Type out the complete listing below word for word, without its pictures.

Segment Start: Dataset excerpt

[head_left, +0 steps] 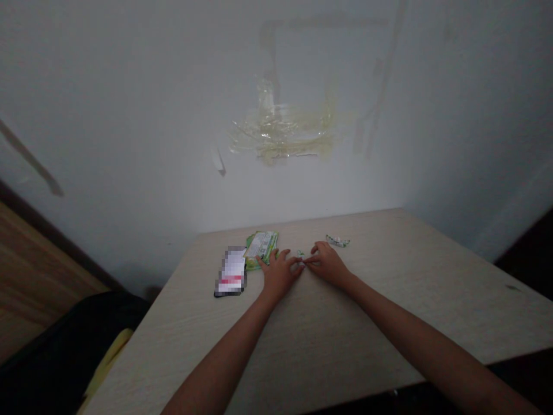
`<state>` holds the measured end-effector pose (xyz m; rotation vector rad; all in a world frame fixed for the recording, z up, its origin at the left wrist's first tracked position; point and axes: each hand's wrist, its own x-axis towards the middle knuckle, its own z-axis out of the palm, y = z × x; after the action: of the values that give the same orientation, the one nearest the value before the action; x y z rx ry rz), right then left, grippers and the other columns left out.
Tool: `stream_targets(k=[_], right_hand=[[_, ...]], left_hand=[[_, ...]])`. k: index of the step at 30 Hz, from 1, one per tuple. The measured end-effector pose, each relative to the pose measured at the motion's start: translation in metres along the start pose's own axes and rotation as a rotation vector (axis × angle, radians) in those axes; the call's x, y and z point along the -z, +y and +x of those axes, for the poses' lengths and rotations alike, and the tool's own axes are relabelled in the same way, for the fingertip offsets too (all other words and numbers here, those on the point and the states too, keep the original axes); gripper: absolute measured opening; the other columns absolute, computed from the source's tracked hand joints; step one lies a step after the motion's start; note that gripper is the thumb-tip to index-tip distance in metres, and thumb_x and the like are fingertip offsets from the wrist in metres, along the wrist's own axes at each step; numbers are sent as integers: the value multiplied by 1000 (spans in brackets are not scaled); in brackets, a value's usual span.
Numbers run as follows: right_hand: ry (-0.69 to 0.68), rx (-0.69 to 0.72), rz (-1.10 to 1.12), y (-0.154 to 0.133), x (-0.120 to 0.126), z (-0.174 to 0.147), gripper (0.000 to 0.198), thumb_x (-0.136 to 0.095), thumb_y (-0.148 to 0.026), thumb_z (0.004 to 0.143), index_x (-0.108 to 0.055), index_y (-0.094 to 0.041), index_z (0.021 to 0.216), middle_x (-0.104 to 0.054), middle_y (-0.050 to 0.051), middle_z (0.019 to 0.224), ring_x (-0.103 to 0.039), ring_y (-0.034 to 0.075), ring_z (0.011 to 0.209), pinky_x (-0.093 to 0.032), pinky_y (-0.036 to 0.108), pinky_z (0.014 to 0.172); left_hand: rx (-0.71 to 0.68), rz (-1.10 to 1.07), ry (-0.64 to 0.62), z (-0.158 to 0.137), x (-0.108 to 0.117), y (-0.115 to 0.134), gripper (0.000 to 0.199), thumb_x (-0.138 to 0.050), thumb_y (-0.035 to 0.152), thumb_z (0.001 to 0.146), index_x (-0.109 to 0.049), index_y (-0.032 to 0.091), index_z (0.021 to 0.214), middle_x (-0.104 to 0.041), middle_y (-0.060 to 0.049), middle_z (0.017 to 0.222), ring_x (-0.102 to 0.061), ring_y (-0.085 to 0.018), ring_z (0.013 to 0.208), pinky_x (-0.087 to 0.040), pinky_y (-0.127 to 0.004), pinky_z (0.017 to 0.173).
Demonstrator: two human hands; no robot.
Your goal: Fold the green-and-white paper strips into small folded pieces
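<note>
The table (432,276) spans beneath both your arms. Your left forearm (224,357) angles rightward, your right forearm (410,328) leftward, converging at the grip. Your left hand (277,275) is palm-down, outer fingers spread; your right hand (328,264) has its fingers bent inward. A green packet (261,248) lies left of the grip. The small wrapper (301,253) sits between your fingertips; whether either hand pinches it cannot be determined.

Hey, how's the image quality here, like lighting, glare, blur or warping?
Head view: dim overall, with dark lower corners; head view: small glints on the clear tape; head view: the dark-edged flat item is pixelated into blocks; head view: the small green-and-white piece by the hands lacks clear detail.
</note>
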<state>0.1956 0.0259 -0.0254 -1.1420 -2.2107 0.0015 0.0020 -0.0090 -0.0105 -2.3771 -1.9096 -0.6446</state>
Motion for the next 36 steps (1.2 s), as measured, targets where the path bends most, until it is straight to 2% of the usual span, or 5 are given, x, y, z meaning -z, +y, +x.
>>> stream_targets(k=[12,24,36], right_hand=[[-25,-65,-44,-5,2,-4,18,-63,-37,89,-79,-29,93,-58,9,96,-52,22,96,-43,35,86],[-75,-164,-154,-19,6,1,23,-59,-38,91,-78,-27,94,-59,11,98,-52,23,96,-43,33,82],[-135,-272,-250,-27,10,5,26,-50,-45,95,-73,-38,107,-56,8,103,-50,23,103,-40,33,83]], left_hand=[[18,57,-68,3,0,-2,35,-50,64,85,-61,55,117,-47,5,147,-29,-36,139,-1,-77,106],[3,27,-81,4,-1,-5,34,-47,65,86,-61,56,116,-43,6,150,-27,-37,141,0,-78,104],[12,31,-108,6,-1,-5,32,-51,63,85,-61,58,115,-39,7,152,-27,-36,142,0,-80,103]])
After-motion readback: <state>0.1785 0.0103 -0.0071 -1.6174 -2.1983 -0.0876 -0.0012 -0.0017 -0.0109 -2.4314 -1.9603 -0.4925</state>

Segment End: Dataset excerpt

● **Result for this exercise**
[head_left, +0 steps] 
`<state>` holds the measured end-effector pose (xyz m; rotation vector rad; all in a world frame fixed for the recording, z up, its origin at the left wrist's first tracked position; point and axes: each hand's wrist, its own x-axis towards the middle knuckle, its own z-axis out of the palm, y = z × x; after the action: of the values that give the same orientation, the one nearest the value before the action; x y z rx ry rz), right then left, grippers and the other columns left out.
Tool: `stream_targets(k=[_], right_hand=[[_, ...]], left_hand=[[_, ...]])`. k: index of the step at 30 Hz, from 1, one per tuple. The measured end-effector pose, each relative to the pose measured at the motion's start: translation in metres along the start pose's own axes and rotation as a rotation vector (axis × angle, radians) in those axes; the call's x, y and z point along the -z, +y and +x of those axes, for the poses' lengths and rotations alike, and the tool's own axes are relabelled in the same way, for the fingertip offsets too (all other words and numbers here, those on the point and the states too, keep the original axes); gripper: absolute measured opening; the other columns absolute, computed from the source's tracked hand joints; step one lies a step after the motion's start; note that gripper is the thumb-tip to index-tip distance in metres, and thumb_x and the like are fingertip offsets from the wrist in metres, along the wrist's own axes at each step; numbers are sent as integers: the value multiplied by 1000 (spans in brackets are not scaled); in brackets, a value's usual span.
Numbers run as follows: right_hand: ry (-0.69 to 0.68), rx (-0.69 to 0.72), rz (-1.10 to 1.12), y (-0.154 to 0.133), x (-0.120 to 0.126), z (-0.174 to 0.147), gripper (0.000 to 0.198), thumb_x (-0.136 to 0.095), thumb_y (-0.148 to 0.026), thumb_z (0.004 to 0.143), index_x (-0.108 to 0.055), index_y (-0.094 to 0.041), index_z (0.021 to 0.216), middle_x (-0.104 to 0.054), middle_y (-0.050 to 0.051), middle_z (0.019 to 0.224), ring_x (-0.103 to 0.039), ring_y (-0.034 to 0.075), ring_z (0.011 to 0.209), pinky_x (-0.093 to 0.032), pinky_y (-0.036 to 0.108), pinky_z (0.014 to 0.172); left_hand: rx (-0.71 to 0.68), rz (-1.10 to 1.07), ry (-0.64 to 0.62), z (-0.158 to 0.137), x (-0.108 to 0.117), y (-0.115 to 0.134), gripper (0.000 to 0.199), thumb_x (-0.138 to 0.050), thumb_y (-0.035 to 0.152), thumb_z (0.001 to 0.146), index_x (-0.109 to 0.049), index_y (-0.032 to 0.091), index_z (0.021 to 0.214), middle_x (-0.104 to 0.041), middle_y (-0.060 to 0.049), middle_z (0.017 to 0.222), ring_x (-0.102 to 0.061), ring_y (-0.085 to 0.018), ring_z (0.013 to 0.208), pinky_x (-0.087 to 0.040), pinky_y (-0.127 to 0.004), pinky_z (0.017 to 0.173).
Demonstrator: two human hands; no robot.
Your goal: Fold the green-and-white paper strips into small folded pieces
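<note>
The table (432,276) spans beneath both your arms. Your left forearm (224,357) angles rightward, your right forearm (410,328) leftward, converging at the grip. Your left hand (277,275) is palm-down, outer fingers spread; your right hand (328,264) has its fingers bent inward. A green packet (261,248) lies left of the grip. The small wrapper (301,253) sits between your fingertips; whether either hand pinches it cannot be determined.

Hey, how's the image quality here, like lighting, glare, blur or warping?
Head view: dim overall, with dark lower corners; head view: small glints on the clear tape; head view: the dark-edged flat item is pixelated into blocks; head view: the small green-and-white piece by the hands lacks clear detail.
</note>
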<state>0.1956 0.0259 -0.0254 -1.1420 -2.2107 0.0015 0.0020 -0.0090 -0.0105 -2.3771 -1.9096 -0.6446</state>
Motion for the next 36 steps (1.2 s), as measured, targets where the path bends most, until it is straight to 2% of the usual span, or 5 are given, x, y, z meaning -z, +y, +x.
>>> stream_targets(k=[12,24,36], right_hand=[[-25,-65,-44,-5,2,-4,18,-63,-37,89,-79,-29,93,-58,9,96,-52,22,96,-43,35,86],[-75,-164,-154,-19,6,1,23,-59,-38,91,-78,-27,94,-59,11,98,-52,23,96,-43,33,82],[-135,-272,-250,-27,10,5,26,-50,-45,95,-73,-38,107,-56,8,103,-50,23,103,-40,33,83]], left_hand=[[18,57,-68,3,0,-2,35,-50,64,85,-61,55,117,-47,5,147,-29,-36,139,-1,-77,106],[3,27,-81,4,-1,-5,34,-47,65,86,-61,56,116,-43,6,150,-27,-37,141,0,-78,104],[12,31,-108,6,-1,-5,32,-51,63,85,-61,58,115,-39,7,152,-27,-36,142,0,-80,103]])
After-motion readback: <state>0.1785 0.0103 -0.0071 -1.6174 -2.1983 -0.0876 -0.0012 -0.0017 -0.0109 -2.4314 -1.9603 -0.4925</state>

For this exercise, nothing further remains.